Files
broswer-automation/agent-livekit/demo_enhanced_voice_commands.py
nasir@endelospay.com d97cad1736 first commit
2025-08-12 02:54:17 +05:00

293 lines
9.4 KiB
Python

#!/usr/bin/env python3
"""
Demo script for Enhanced LiveKit Voice Agent
This script demonstrates the enhanced voice command capabilities
with real-time Chrome MCP integration.
"""
import asyncio
import logging
import sys
import os
from pathlib import Path
# Add current directory to path for imports
sys.path.insert(0, str(Path(__file__).parent))
from mcp_chrome_client import MCPChromeClient
class VoiceCommandDemo:
"""Demo class for enhanced voice command capabilities"""
def __init__(self):
self.logger = logging.getLogger(__name__)
self.mcp_client = None
async def setup(self):
"""Set up demo environment"""
try:
# Initialize MCP client
chrome_config = {
'mcp_server_type': 'http',
'mcp_server_url': 'http://127.0.0.1:12306/mcp',
'mcp_server_command': None,
'mcp_server_args': []
}
self.mcp_client = MCPChromeClient(chrome_config)

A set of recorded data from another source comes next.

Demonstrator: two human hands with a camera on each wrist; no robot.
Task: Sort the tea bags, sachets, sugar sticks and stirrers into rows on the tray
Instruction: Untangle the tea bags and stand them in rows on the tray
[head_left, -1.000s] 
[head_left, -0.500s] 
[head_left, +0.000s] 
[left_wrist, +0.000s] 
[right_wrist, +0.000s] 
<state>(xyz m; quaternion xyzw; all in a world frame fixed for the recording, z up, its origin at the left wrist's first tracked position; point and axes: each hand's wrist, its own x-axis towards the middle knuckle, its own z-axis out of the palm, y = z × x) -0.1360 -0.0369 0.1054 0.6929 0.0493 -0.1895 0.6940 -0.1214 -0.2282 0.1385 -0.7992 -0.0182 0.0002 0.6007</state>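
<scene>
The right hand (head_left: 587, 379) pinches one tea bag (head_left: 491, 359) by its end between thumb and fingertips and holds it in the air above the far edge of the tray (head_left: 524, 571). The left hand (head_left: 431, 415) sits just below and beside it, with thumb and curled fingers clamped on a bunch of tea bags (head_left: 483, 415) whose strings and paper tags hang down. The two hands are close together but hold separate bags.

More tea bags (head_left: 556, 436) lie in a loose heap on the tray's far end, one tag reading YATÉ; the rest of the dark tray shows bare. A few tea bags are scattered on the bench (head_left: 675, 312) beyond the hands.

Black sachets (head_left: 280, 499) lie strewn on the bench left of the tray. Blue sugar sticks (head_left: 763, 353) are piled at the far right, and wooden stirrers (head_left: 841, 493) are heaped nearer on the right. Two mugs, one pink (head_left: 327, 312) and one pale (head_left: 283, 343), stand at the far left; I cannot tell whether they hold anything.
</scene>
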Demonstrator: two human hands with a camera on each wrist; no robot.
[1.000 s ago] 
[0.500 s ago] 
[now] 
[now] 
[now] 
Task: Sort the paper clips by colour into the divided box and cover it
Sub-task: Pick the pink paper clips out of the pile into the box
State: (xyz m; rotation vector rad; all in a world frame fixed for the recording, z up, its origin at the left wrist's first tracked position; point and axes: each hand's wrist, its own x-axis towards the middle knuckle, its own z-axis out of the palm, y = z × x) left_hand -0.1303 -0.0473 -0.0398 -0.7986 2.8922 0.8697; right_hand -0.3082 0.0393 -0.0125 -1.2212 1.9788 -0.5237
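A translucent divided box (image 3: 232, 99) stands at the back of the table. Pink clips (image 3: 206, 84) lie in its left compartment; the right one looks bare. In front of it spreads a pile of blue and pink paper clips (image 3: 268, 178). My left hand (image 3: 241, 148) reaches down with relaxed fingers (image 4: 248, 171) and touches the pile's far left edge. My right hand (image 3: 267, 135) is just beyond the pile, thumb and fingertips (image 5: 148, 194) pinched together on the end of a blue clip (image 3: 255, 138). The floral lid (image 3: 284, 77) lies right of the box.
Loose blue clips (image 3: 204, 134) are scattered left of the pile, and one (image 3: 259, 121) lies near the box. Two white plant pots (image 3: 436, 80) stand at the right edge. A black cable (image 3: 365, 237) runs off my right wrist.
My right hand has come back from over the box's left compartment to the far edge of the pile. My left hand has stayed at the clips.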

await self.mcp_client.connect()
self.logger.info("Demo environment set up successfully")
return True
except Exception as e:
self.logger.error(f"Failed to set up demo environment: {e}")
return False
async def demo_form_filling(self):
"""Demonstrate enhanced form filling capabilities"""
print("\n🔤 FORM FILLING DEMO")
print("=" * 50)
# Navigate to Google for demo
await self.mcp_client._navigate_mcp("https://www.google.com")
await asyncio.sleep(2)
form_commands = [
"search for python tutorials",
"type machine learning in search",
"fill search with artificial intelligence"
]
for command in form_commands:
print(f"\n🗣️ Voice Command: '{command}'")
try:
result = await self.mcp_client.process_natural_language_command(command)
print(f"✅ Result: {result}")
await asyncio.sleep(1)
except Exception as e:
print(f"❌ Error: {e}")
async def demo_smart_clicking(self):
"""Demonstrate smart clicking capabilities"""
print("\n🖱️ SMART CLICKING DEMO")
print("=" * 50)
click_commands = [
"click Google Search",
"press I'm Feeling Lucky",
"click search button"
]
for command in click_commands:
print(f"\n🗣️ Voice Command: '{command}'")
try:
result = await self.mcp_client.process_natural_language_command(command)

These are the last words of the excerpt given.